## [WORK REQUIRED]
Give again, word for word, each line from the top of the listing through the line that holds "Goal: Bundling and".

◆ ◆ ◆ ◆ ◆ ◆ ◆

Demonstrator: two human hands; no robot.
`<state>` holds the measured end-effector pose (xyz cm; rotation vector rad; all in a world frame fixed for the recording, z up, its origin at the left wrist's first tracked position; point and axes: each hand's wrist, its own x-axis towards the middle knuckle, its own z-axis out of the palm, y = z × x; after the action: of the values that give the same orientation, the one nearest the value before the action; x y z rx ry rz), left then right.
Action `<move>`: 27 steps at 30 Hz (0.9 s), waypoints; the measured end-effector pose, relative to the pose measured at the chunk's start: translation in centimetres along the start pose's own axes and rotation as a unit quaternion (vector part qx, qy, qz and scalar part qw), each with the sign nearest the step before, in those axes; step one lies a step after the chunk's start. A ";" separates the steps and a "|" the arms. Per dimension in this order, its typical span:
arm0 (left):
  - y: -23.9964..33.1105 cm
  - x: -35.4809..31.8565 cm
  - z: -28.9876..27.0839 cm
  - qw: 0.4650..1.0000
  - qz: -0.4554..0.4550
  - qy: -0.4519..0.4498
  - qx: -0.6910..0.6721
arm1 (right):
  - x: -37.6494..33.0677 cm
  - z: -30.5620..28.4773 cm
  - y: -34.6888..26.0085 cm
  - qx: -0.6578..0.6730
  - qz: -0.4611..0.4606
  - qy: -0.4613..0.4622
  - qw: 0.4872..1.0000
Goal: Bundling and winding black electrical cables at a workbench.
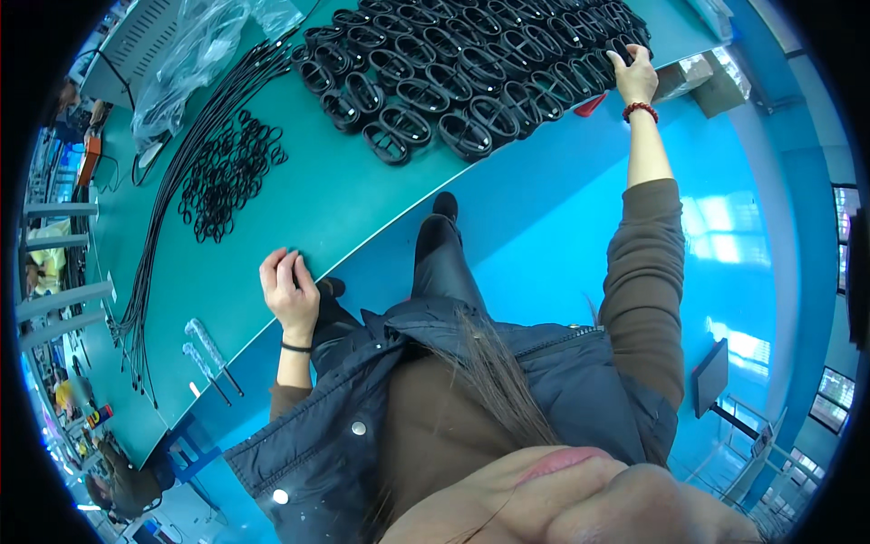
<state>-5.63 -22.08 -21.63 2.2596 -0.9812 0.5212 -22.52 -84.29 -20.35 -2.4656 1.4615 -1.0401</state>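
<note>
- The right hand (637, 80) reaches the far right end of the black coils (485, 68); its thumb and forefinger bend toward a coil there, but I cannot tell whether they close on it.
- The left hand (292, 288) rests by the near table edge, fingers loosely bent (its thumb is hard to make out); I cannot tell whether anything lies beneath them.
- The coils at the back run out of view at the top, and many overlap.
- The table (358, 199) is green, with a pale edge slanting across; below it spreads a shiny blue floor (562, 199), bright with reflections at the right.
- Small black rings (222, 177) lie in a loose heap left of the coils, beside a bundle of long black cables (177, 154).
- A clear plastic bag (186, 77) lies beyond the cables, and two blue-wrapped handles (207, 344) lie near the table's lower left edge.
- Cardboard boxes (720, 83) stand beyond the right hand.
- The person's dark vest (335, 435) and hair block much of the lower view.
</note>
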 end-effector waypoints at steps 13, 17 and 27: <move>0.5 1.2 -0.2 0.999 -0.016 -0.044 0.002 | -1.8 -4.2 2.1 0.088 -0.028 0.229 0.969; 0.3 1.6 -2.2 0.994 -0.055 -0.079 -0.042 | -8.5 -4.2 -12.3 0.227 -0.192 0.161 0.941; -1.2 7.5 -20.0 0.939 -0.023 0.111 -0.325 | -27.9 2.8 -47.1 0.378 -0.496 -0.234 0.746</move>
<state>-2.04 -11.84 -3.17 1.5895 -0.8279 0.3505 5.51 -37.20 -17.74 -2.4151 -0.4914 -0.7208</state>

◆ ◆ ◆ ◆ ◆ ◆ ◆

## [ANSWER SECTION]
Demonstrator: two human hands; no robot.
`<state>` holds the measured end-effector pose (xyz cm; rotation vector rad; all in a world frame fixed for the recording, z up, its origin at the left wrist's first tracked position; point and axes: each hand's wrist, its own x-axis towards the middle knuckle, its own z-axis out of the palm, y = z × x; after the action: of the values that give the same orientation, the one nearest the value before the action; x y z rx ry rz), left then right.
Action `<move>`: 27 steps at 30 Hz (0.9 s), waypoints; the measured end-effector pose, relative to the pose measured at the chunk's start: translation in centimetres along the start pose's own axes and rotation as a unit quaternion (vector part qx, qy, qz and scalar part qw), each with the sign nearest the step before, in those axes; step one lies a step after the chunk's start. A ";" separates the steps and a "|" the arms. Per dimension in this order, its typical span:
arm0 (left):
  - y: -23.9964..33.1105 cm
  - x: -35.4809..31.8565 cm
  - z: -28.9876..27.0839 cm
  - qw: 0.4650..1.0000
  - qz: -0.4554..0.4550
  - qy: -0.4519..0.4498
  - qx: -0.6910..0.6721
arm1 (right):
  - x: -37.6494..33.0677 cm
  - z: -30.5620..28.4773 cm
  - y: -34.6888..26.0085 cm
  - qx: -0.6578..0.6730
  - qz: -0.4611..0.4606
  - qy: -0.4613..0.4622
  - qw: 0.4872..1.0000
Goal: Bundling and winding black electrical cables at a workbench.

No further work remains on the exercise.